[Records from a dataset]

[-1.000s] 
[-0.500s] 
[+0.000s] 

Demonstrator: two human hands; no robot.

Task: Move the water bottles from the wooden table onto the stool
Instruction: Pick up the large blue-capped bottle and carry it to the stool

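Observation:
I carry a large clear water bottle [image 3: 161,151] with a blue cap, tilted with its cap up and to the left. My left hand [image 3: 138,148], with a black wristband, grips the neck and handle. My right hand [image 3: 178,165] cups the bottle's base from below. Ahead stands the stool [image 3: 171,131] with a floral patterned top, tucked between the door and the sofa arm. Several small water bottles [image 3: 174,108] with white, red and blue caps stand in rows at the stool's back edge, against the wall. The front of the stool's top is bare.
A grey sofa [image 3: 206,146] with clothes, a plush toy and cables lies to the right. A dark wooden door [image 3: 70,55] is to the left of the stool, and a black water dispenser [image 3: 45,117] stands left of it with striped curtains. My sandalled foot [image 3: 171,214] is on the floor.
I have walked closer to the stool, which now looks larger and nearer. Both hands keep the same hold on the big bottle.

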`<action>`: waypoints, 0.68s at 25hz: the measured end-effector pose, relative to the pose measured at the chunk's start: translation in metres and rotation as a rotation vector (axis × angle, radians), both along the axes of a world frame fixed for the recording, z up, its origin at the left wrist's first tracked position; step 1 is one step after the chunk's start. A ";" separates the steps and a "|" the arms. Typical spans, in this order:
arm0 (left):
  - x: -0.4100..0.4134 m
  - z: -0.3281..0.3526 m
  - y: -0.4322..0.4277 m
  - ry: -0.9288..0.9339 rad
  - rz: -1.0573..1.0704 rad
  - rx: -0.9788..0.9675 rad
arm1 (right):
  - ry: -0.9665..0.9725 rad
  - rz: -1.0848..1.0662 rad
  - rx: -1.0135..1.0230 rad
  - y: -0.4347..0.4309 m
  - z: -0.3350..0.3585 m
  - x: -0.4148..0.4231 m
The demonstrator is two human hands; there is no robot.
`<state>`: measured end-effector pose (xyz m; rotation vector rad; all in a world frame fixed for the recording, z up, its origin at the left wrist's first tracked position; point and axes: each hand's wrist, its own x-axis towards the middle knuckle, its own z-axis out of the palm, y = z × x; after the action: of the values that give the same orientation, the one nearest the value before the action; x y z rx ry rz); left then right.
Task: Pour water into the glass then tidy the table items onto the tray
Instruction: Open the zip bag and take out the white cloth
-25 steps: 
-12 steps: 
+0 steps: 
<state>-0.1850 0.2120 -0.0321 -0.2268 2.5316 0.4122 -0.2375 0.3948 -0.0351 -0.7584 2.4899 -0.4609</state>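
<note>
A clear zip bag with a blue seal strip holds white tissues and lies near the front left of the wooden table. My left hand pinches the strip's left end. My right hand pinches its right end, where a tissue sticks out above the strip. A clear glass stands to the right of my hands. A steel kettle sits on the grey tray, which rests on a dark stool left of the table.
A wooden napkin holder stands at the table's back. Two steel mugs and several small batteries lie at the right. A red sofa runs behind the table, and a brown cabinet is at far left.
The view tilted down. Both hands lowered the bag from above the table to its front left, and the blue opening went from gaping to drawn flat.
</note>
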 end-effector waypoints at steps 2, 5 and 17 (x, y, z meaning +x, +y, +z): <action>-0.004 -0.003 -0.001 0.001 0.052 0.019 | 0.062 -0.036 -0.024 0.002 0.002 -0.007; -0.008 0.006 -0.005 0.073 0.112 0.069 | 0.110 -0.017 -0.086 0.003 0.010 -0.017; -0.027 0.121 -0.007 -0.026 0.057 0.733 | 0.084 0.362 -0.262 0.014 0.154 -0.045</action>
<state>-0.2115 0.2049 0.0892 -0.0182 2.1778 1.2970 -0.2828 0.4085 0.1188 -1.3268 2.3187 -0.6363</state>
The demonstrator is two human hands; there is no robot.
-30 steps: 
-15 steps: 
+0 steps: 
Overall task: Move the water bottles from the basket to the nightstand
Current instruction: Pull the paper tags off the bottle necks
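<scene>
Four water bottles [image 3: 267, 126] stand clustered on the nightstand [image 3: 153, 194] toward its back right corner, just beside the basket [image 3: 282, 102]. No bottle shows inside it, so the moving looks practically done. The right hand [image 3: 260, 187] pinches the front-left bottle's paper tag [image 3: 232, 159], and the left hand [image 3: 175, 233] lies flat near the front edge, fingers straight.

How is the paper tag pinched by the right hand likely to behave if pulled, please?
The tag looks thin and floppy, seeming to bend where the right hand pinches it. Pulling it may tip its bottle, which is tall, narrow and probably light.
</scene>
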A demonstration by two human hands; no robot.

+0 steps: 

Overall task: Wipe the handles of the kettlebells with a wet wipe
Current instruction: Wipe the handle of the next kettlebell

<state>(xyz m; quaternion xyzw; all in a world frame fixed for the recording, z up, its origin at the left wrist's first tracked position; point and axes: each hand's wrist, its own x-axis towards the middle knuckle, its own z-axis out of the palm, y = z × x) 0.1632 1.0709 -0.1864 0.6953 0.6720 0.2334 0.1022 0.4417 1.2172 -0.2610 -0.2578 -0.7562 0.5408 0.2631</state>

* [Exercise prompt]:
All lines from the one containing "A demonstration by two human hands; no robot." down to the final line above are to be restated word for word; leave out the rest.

* [Answer to this problem]:
A demonstration by two human hands; no robot.

+0 steps: 

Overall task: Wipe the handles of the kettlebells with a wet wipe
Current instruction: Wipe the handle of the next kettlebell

<state>(xyz m; quaternion xyzw; all in a world frame fixed for the recording, z up, its origin at the left wrist's first tracked position; point and axes: each hand's wrist, its own x-axis towards the middle knuckle, its own z-axis out of the palm, y = z × x) 0.1632 1.0709 -0.1864 0.6953 0.6720 0.2334 0.1022 0.4417 1.2172 -0.2610 -0.2578 -0.7562 0.5408 0.2631</state>

Nothing further is required of the output.